How to complete this task: Everything from the line containing "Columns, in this" through the line containing "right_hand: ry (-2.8" in the listing below should be copied exactly, and nothing more.

Records for the exercise:
════════════════════

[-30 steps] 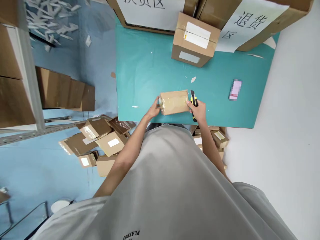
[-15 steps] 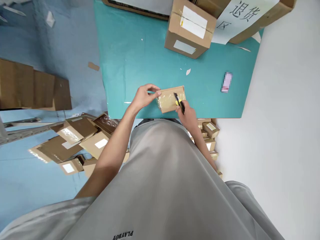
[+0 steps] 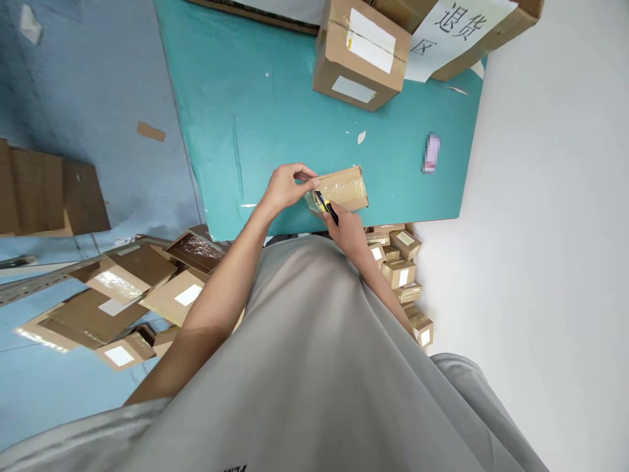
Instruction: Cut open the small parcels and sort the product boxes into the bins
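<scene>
A small cardboard box (image 3: 344, 187) wrapped in clear tape lies near the front edge of the green table. My left hand (image 3: 291, 185) pinches its left end, where loose shiny tape shows, between thumb and fingers. In my right hand (image 3: 346, 229) is a black and yellow utility knife (image 3: 329, 208), held with the fingers wrapped round it. The knife's tip is at the box's left end, close to my left fingertips. Whether the blade is in the tape or only over it is too small to tell.
A labelled carton (image 3: 361, 59) stands at the back of the green table (image 3: 216, 124), beside a paper sign (image 3: 457, 29) with writing. A blurred pink item (image 3: 431, 153) lies at the right. Opened boxes (image 3: 132, 275) are heaped on the floor at left; more parcels (image 3: 400, 272) are stacked below right.
My right hand has moved the utility knife leftward along the box, from its right part to its left end. My left hand keeps its hold. The whole view has shifted and turned slightly.
</scene>
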Demonstrator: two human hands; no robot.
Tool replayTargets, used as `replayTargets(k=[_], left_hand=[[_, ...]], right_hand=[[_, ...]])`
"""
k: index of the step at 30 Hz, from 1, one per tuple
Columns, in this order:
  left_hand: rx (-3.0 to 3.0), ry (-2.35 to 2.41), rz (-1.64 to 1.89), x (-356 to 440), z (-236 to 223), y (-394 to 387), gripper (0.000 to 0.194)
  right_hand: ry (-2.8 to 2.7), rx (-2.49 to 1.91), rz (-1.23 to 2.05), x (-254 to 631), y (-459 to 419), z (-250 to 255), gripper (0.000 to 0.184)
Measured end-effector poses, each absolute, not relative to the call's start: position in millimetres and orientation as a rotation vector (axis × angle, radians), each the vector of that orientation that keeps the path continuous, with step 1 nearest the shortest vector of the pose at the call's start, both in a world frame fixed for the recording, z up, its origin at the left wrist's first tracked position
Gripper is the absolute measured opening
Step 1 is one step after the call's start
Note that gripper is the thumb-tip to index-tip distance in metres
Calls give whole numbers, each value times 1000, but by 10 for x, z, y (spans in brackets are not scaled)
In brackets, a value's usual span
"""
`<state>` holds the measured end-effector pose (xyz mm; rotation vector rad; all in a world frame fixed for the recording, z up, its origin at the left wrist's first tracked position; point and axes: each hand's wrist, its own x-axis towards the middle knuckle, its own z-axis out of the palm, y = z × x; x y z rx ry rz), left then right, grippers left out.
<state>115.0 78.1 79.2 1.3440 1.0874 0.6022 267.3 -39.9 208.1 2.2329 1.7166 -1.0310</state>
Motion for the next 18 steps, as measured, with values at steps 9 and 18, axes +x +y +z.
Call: replayTargets(k=[9, 18], left_hand=[[1291, 1199, 643, 1262, 739, 756, 21], [1345, 1218, 627, 1219, 742, 691, 23]], right_hand=[[1555, 2189, -832, 2319, -222, 2282, 47], [1439, 2083, -874, 2298, -488, 2383, 45]])
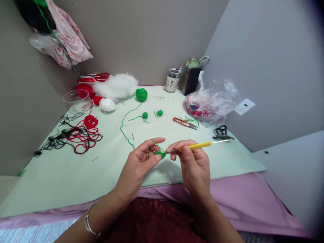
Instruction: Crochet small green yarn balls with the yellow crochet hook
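My left hand pinches a small green crochet piece between thumb and fingers, with green yarn looped over the forefinger and trailing back across the pale green table to a green yarn ball. My right hand grips a yellow-handled crochet hook, its metal tip at the green piece. Both hands hover above the table's near edge.
Orange thread snips lie right of centre, near a plastic bag. Two small green crochet bits, white stuffing, red yarn tangled with black yarn, a clear cup and a jar stand behind.
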A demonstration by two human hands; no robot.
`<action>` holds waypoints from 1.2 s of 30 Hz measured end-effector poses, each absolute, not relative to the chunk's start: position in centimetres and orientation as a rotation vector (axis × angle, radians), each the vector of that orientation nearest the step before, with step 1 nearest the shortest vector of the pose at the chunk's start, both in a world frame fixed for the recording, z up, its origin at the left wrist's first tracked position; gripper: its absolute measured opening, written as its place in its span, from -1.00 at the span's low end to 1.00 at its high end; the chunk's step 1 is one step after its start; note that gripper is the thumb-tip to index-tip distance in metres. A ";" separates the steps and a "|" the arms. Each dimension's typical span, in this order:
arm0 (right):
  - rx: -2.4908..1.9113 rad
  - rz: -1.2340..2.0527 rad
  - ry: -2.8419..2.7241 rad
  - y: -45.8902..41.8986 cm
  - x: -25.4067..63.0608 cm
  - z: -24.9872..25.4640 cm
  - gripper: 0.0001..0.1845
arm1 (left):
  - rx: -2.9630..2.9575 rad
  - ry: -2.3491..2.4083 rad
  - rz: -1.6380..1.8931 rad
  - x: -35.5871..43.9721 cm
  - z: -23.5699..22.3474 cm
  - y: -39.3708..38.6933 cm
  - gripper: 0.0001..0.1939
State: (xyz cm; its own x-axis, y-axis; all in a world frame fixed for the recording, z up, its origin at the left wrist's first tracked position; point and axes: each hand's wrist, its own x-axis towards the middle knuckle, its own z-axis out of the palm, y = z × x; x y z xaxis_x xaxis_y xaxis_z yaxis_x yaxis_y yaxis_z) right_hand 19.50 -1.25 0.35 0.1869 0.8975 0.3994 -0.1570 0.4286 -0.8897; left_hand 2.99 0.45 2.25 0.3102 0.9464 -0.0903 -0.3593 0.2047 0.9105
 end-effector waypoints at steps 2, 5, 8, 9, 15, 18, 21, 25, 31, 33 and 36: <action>-0.875 0.756 -1.232 -1.6 19.5 0.5 -0.76 | 1.002 0.826 1.075 2.9 2.1 0.5 -0.68; -0.914 0.455 -1.474 -2.0 19.3 0.6 -0.77 | 1.148 0.940 1.146 3.1 1.7 0.4 -0.69; -0.895 0.072 -1.702 -2.0 18.9 0.1 -0.75 | 1.165 1.005 1.238 3.5 1.5 0.1 -0.63; -0.911 -0.049 -1.744 -2.0 18.8 -0.2 -0.72 | 1.117 0.982 1.240 3.7 1.5 0.0 -0.58; -0.975 0.059 -1.580 -2.0 18.9 -0.7 -0.72 | 0.624 0.695 0.910 3.2 1.9 0.8 -0.45; -0.883 0.470 -1.290 -1.5 19.1 -0.1 -0.76 | 0.605 0.689 0.962 3.0 2.2 1.2 -0.52; -0.827 0.661 -1.247 -1.0 19.0 0.2 -0.79 | 0.727 0.680 1.005 3.3 2.2 1.1 -0.57; -0.890 0.467 -1.397 -1.4 18.7 0.0 -0.77 | 0.825 0.723 1.099 4.0 2.1 0.7 -0.57; -0.919 0.150 -1.520 -1.9 19.2 -0.1 -0.71 | 0.577 0.659 0.891 3.7 2.4 1.3 -0.59; -0.897 0.376 -1.334 -1.6 19.4 0.0 -0.77 | 0.556 0.658 0.914 3.5 2.5 1.6 -0.64; -0.843 0.646 -1.200 -1.1 19.3 0.2 -0.79 | 0.641 0.690 0.997 3.4 2.4 1.5 -0.63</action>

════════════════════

Worked solution:
Columns, in this order:
  left_hand: rx (-3.0 to 3.0), ry (-2.35 to 2.41), rz (-1.64 to 1.89), x (-356 to 440), z (-236 to 223), y (-394 to 387), gripper (0.000 to 0.194)
  right_hand: ry (-2.8 to 2.7), rx (-2.49 to 1.91), rz (-1.23 to 2.05), x (-254 to 631), y (-459 to 419), z (-250 to 255), gripper (0.000 to 0.184)

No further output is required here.